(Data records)
■ ■ ■ ■ ■ ■ ■

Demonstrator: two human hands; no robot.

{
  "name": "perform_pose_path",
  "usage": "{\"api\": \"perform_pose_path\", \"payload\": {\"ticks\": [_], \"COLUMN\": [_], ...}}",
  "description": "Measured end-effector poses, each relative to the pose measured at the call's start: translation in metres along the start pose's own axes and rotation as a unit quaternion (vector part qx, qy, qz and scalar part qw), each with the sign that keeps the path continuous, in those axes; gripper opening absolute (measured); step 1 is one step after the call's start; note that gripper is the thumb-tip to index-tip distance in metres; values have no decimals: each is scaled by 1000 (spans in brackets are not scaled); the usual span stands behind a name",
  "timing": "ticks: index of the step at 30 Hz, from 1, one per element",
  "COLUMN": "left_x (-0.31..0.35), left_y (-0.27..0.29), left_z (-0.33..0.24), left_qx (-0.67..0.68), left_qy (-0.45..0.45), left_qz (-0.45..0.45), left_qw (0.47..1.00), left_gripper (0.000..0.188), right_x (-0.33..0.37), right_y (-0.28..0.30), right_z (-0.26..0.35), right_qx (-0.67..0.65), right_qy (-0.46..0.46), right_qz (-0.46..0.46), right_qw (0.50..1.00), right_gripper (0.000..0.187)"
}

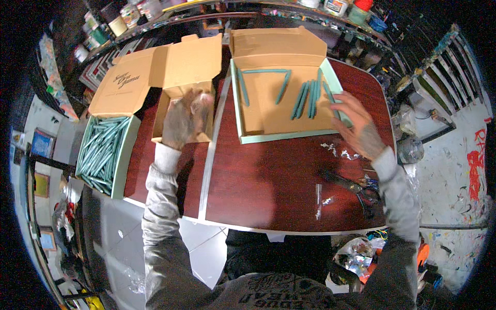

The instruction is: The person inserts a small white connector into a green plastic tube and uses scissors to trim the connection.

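My left hand (pixel 187 118) is inside or just over the small open cardboard box (pixel 159 118). It is smeared by motion, and its fingers and anything in them cannot be made out. At the right wall of the wide cardboard box (pixel 279 138), my right hand (pixel 359 126) has its fingers apart. Its fingertips are close to a thin teal stick (pixel 327 92) leaning along that wall; whether they touch is unclear. Inside the wide box, several teal sticks (pixel 308 101) lie side by side, and a few others (pixel 264 71) form an open-sided frame at the left.
A long box (pixel 118 178) full of teal sticks stands at the table's left edge. Black scissors (pixel 356 188) and small clear plastic scraps (pixel 318 201) lie on the red-brown table (pixel 258 191) at the right. Paint jars (pixel 129 15) line the shelf behind.
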State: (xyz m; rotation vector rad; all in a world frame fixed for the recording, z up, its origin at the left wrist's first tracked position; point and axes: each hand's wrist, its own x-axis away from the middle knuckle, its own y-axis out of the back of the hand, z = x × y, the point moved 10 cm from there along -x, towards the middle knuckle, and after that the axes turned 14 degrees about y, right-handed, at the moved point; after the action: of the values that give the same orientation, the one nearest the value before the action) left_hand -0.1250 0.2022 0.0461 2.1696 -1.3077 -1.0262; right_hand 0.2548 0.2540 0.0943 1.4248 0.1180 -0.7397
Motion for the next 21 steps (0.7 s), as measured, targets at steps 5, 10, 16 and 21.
{"api": "perform_pose_path", "payload": {"ticks": [5,10,16,21], "left_x": [32,36,36,51], "left_y": [-37,-26,-35,-79], "left_z": [1,-28,-111,-141], "left_qx": [-238,-287,-125,-127], "left_qy": [-46,-31,-52,-140], "left_qz": [143,103,65,87], "left_qw": [960,952,989,978], "left_gripper": [67,77,56,51], "right_x": [6,-25,-71,-78], "right_y": [-60,-77,-132,-142], "right_z": [-19,-38,-41,-27], "right_qx": [-33,-37,69,123], "right_qy": [0,36,153,232], "right_qz": [122,74,102,129], "right_qw": [992,996,981,956], "right_gripper": [20,30,37,33]}}
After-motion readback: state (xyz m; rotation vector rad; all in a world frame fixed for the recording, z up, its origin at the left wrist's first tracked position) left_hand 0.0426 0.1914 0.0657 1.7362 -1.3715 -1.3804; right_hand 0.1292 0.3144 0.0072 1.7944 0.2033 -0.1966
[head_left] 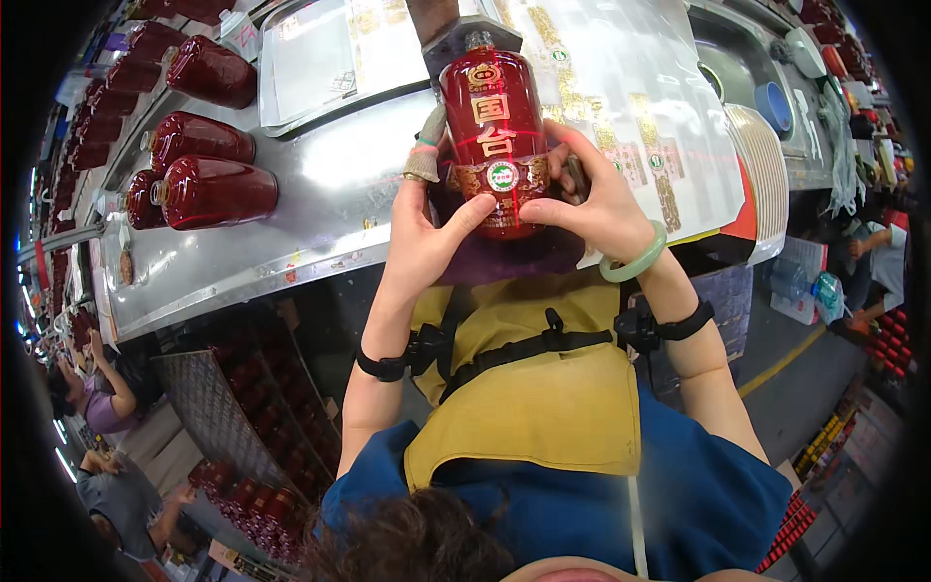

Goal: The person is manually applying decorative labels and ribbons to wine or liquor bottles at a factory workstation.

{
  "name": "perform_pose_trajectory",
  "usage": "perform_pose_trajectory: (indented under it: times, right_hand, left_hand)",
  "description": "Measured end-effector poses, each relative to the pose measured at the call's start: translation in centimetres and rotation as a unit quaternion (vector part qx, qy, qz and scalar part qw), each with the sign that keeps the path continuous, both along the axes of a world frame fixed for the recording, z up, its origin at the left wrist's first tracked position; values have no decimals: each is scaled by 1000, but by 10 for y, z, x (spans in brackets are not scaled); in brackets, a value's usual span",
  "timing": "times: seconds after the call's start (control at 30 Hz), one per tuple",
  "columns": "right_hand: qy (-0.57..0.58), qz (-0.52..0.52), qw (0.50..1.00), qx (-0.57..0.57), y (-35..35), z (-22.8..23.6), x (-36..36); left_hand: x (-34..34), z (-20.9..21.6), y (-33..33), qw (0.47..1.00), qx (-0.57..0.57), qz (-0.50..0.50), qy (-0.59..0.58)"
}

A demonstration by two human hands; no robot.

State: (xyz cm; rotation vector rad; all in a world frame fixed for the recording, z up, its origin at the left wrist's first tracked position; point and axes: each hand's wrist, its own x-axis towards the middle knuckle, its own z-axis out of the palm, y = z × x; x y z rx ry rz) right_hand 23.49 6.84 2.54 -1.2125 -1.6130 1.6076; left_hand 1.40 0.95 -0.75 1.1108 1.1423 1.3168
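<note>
Co-workers (118,500), a metal bench (315,189) and many red bottles (219,191) show a workshop.

Deep red is noted on the held bottle (495,92), on whose front gold characters (492,109) are set in a vertical row. Across its lower part, a band of gold ornament (471,180) is centred on a round emblem (501,176) in green and white. Dark red is likewise shown by the left-hand bottles (221,191). The counter (315,209) is finished in silver-grey. A whitish sheet (630,73) is patterned with gold strips and small green roundels. A pale green bangle (635,256), black wrist straps (381,366), mustard-yellow apron (533,417) and blue shirt (572,519) are recorded.
</note>
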Motion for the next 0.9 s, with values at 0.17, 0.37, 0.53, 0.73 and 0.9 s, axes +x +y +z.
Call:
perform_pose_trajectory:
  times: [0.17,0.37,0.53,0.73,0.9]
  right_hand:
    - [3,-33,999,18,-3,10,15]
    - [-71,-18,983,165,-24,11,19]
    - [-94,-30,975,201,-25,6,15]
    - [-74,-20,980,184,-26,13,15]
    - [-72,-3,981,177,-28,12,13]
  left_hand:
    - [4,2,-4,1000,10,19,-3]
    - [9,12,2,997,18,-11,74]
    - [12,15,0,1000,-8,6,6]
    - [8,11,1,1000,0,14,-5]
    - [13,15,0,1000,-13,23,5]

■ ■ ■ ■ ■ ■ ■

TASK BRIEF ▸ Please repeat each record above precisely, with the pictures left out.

ANSWER AREA ▸
Demonstrator: two human hands; no robot.

{
  "name": "perform_pose_path",
  "usage": "{\"api\": \"perform_pose_path\", \"payload\": {\"ticks\": [_], \"COLUMN\": [_], ...}}",
  "description": "Measured end-effector poses, each relative to the pose measured at the call's start: translation in metres along the start pose's own axes and rotation as a unit quaternion (vector part qx, qy, qz and scalar part qw), each with the sign that keeps the path continuous, in those axes; gripper opening absolute (measured); step 1 is one step after the call's start; note that gripper is the thumb-tip to index-tip distance in metres; values have no decimals: each is scaled by 1000 (spans in brackets are not scaled); the usual span stands behind a name",
  "timing": "ticks: index of the step at 30 Hz, from 1, one per element",
  "COLUMN": "left_x (-0.31..0.35), left_y (-0.27..0.29), left_z (-0.33..0.24), left_qx (-0.67..0.68), left_qy (-0.45..0.45), left_qz (-0.45..0.45), left_qw (0.47..1.00), left_gripper (0.000..0.188), right_x (-0.33..0.37), right_y (-0.28..0.30), right_z (-0.26..0.35), right_qx (-0.67..0.65), right_qy (-0.46..0.46), right_qz (-0.46..0.46), right_qw (0.50..1.00), right_gripper (0.000..0.187)"
}


The instruction is: The person inserts a small white connector into a green plastic tube and uses scissors to trim the connection.

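My left hand (pixel 187 118) is inside or just over the small open cardboard box (pixel 159 118). It is smeared by motion, and its fingers and anything in them cannot be made out. At the right wall of the wide cardboard box (pixel 279 138), my right hand (pixel 359 126) has its fingers apart. Its fingertips are close to a thin teal stick (pixel 327 92) leaning along that wall; whether they touch is unclear. Inside the wide box, several teal sticks (pixel 308 101) lie side by side, and a few others (pixel 264 71) form an open-sided frame at the left.
A long box (pixel 118 178) full of teal sticks stands at the table's left edge. Black scissors (pixel 356 188) and small clear plastic scraps (pixel 318 201) lie on the red-brown table (pixel 258 191) at the right. Paint jars (pixel 129 15) line the shelf behind.
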State: (xyz m; rotation vector rad; all in a world frame fixed for the recording, z up, its origin at the left wrist's first tracked position; point and axes: each hand's wrist, its own x-axis away from the middle knuckle, its own y-axis out of the back of the hand, z = x × y, the point moved 10 cm from there along -x, towards the middle knuckle, and after that the axes turned 14 degrees about y, right-handed, at the moved point; after the action: of the values that give the same orientation, the one nearest the value before the action) left_hand -0.1250 0.2022 0.0461 2.1696 -1.3077 -1.0262; right_hand 0.2548 0.2540 0.0943 1.4248 0.1180 -0.7397
Motion for the next 21 steps (0.7 s), as measured, targets at steps 5, 10, 16 and 21.
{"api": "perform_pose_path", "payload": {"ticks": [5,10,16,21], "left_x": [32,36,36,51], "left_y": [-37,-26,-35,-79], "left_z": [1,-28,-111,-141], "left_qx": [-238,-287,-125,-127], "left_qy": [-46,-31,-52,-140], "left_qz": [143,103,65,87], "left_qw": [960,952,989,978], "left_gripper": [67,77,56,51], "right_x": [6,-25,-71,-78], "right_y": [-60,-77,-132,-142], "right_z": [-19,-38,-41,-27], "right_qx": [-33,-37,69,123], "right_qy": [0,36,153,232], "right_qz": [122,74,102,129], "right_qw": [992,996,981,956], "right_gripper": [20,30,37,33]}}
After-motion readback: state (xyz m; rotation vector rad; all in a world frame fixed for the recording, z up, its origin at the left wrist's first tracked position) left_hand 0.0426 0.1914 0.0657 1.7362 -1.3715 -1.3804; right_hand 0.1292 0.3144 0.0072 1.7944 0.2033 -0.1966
[head_left] 

Goal: The person is manually applying decorative labels and ribbons to wine or liquor bottles at a factory workstation.

{
  "name": "perform_pose_trajectory",
  "usage": "perform_pose_trajectory: (indented under it: times, right_hand, left_hand)",
  "description": "Measured end-effector poses, each relative to the pose measured at the call's start: translation in centimetres and rotation as a unit quaternion (vector part qx, qy, qz and scalar part qw), each with the sign that keeps the path continuous, both along the axes of a world frame fixed for the recording, z up, its origin at the left wrist's first tracked position; values have no decimals: each is scaled by 1000, but by 10 for y, z, x (spans in brackets are not scaled); in brackets, a value's usual span",
  "timing": "times: seconds after the call's start (control at 30 Hz), one per tuple",
  "columns": "right_hand: qy (-0.57..0.58), qz (-0.52..0.52), qw (0.50..1.00), qx (-0.57..0.57), y (-35..35), z (-22.8..23.6), x (-36..36); left_hand: x (-34..34), z (-20.9..21.6), y (-33..33), qw (0.47..1.00), qx (-0.57..0.57), qz (-0.50..0.50), qy (-0.59..0.58)"
}

A demonstration by two human hands; no robot.

State: (xyz cm; rotation vector rad; all in a world frame fixed for the recording, z up, its origin at the left wrist's first tracked position; point and axes: each hand's wrist, its own x-axis towards the middle knuckle, its own z-axis out of the palm, y = z × x; x y z rx ry rz) right_hand 23.49 6.84 2.54 -1.2125 -1.6130 1.6076; left_hand 1.40 0.95 -0.75 1.1108 1.1423 1.3168
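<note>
Co-workers (118,500), a metal bench (315,189) and many red bottles (219,191) show a workshop.

Deep red is noted on the held bottle (495,92), on whose front gold characters (492,109) are set in a vertical row. Across its lower part, a band of gold ornament (471,180) is centred on a round emblem (501,176) in green and white. Dark red is likewise shown by the left-hand bottles (221,191). The counter (315,209) is finished in silver-grey. A whitish sheet (630,73) is patterned with gold strips and small green roundels. A pale green bangle (635,256), black wrist straps (381,366), mustard-yellow apron (533,417) and blue shirt (572,519) are recorded.
</note>
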Motion for the next 0.9 s, with values at 0.17, 0.37, 0.53, 0.73 and 0.9 s, axes +x +y +z.
Call:
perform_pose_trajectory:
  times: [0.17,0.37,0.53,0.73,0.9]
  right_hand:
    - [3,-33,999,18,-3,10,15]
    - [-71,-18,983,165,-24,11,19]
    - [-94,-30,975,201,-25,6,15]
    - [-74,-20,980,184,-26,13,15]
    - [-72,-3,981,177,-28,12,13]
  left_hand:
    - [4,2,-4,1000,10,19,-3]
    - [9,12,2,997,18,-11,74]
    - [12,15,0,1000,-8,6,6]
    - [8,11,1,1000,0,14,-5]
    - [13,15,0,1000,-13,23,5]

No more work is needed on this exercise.